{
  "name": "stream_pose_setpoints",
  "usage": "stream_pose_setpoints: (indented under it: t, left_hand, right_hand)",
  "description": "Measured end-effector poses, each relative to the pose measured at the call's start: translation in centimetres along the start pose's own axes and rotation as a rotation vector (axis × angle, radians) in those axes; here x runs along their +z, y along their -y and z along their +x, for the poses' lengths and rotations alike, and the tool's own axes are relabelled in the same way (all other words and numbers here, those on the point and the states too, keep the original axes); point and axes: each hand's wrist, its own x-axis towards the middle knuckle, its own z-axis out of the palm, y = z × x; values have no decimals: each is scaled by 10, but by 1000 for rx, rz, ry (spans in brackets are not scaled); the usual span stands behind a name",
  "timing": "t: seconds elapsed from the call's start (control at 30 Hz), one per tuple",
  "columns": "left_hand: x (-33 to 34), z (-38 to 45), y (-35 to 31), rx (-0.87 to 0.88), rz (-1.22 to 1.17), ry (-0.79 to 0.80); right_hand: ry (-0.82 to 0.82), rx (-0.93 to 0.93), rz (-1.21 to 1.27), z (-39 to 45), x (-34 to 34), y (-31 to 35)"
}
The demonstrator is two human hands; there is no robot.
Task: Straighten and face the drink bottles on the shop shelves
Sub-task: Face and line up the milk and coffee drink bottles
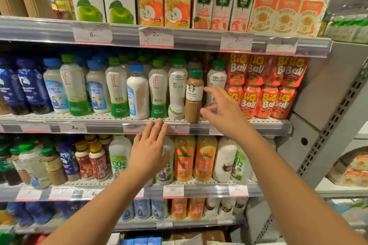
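latte bottle (193,96) upright | right hand (223,113) beside, fingers spread

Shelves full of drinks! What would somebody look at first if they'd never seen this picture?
Probably the brown coffee bottle with a green cap, standing at the front edge of the middle shelf among pale coconut drinks. The right hand reaches toward it with spread fingers, not touching it as far as I can tell, while the left hand is open lower down. The bright red Big Ball packs stacked to the right also jump out.
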Motion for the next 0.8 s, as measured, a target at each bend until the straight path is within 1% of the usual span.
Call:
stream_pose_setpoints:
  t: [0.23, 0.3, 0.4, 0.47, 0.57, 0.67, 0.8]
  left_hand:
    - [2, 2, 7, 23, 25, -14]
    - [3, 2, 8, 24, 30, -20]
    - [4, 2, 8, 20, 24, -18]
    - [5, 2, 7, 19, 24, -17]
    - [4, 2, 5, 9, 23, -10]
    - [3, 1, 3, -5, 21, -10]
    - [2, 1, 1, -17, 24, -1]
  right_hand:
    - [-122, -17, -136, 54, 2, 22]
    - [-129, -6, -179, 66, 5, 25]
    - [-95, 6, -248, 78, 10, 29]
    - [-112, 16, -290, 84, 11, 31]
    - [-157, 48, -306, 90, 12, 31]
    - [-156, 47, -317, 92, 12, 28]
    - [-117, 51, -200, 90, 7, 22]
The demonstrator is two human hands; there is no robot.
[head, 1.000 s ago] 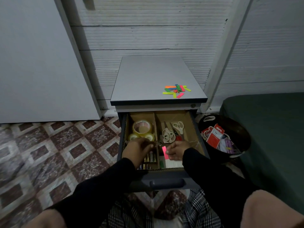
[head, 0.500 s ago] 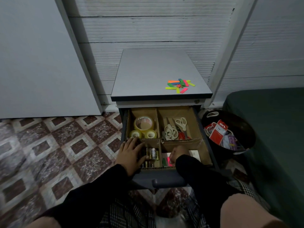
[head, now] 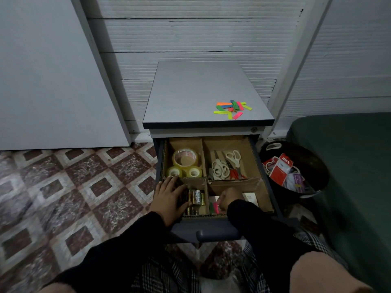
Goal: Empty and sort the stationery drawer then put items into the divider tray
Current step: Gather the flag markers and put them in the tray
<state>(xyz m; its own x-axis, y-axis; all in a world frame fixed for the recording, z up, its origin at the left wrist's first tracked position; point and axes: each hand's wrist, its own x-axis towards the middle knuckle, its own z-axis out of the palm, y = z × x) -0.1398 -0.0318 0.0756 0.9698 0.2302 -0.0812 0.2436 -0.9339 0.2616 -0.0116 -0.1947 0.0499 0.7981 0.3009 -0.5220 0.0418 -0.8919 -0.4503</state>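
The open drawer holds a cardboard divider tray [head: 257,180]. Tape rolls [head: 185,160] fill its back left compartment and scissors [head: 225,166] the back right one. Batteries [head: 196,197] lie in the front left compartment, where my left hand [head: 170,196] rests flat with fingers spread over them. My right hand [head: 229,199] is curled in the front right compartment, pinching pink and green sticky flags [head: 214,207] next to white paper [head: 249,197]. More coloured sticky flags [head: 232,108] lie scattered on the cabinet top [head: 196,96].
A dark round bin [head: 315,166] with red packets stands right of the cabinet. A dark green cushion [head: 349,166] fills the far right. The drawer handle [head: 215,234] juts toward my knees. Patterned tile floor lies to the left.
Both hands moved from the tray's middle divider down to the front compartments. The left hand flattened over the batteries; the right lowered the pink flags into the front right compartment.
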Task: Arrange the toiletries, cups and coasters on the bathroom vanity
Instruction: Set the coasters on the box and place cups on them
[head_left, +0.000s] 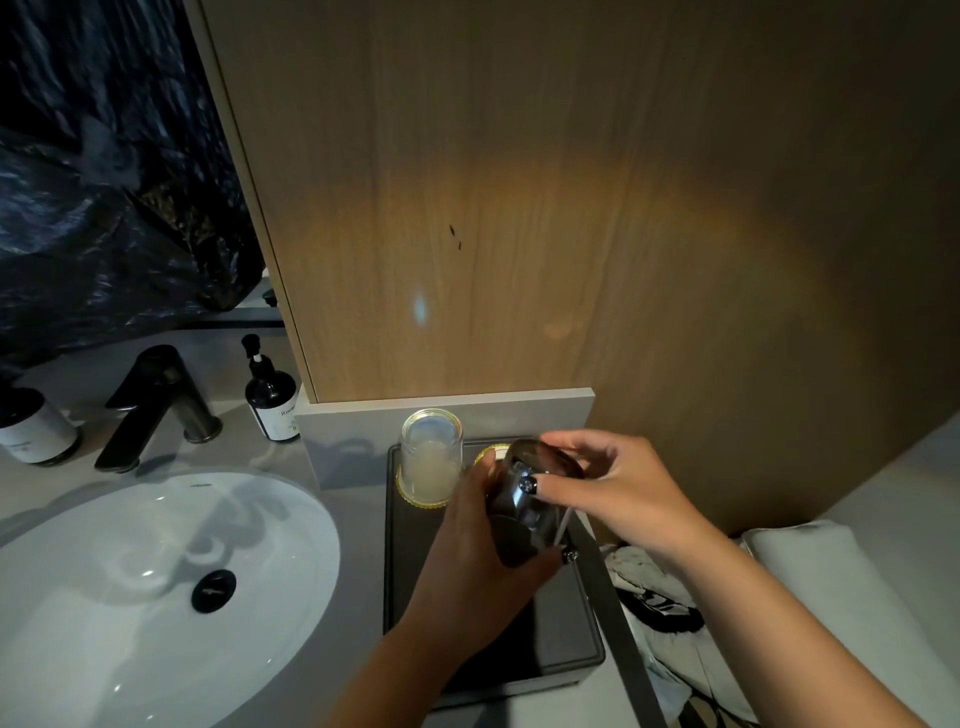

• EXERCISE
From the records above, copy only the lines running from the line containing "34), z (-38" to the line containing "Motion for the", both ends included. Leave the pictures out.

• ANSWER BOX
  "columns": "left_hand: x (-33 to 34), z (-38 to 45), y (-35 to 31), rx (-0.87 to 0.88), rz (-1.22 to 1.17), ry (-0.79 to 0.80); right_hand: ry (-0.82 to 0.82), rx (-0.93 to 0.93), rz (-1.21 to 1.27), z (-39 to 45), x (-34 to 34), y (-31 to 35)"
}
The demonstrator is two human hands; there is no robot.
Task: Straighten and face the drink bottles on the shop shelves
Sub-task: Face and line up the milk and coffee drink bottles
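latte bottle (193,96) upright | right hand (223,113) beside, fingers spread

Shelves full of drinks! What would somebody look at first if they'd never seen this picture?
Probably the brown coffee bottle with a green cap, standing at the front edge of the middle shelf among pale coconut drinks. The right hand reaches toward it with spread fingers, not touching it as far as I can tell, while the left hand is open lower down. The bright red Big Ball packs stacked to the right also jump out.
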Motion for the next 0.8 s, as measured, a target at each bend until the straight path is within 1% of the usual span.

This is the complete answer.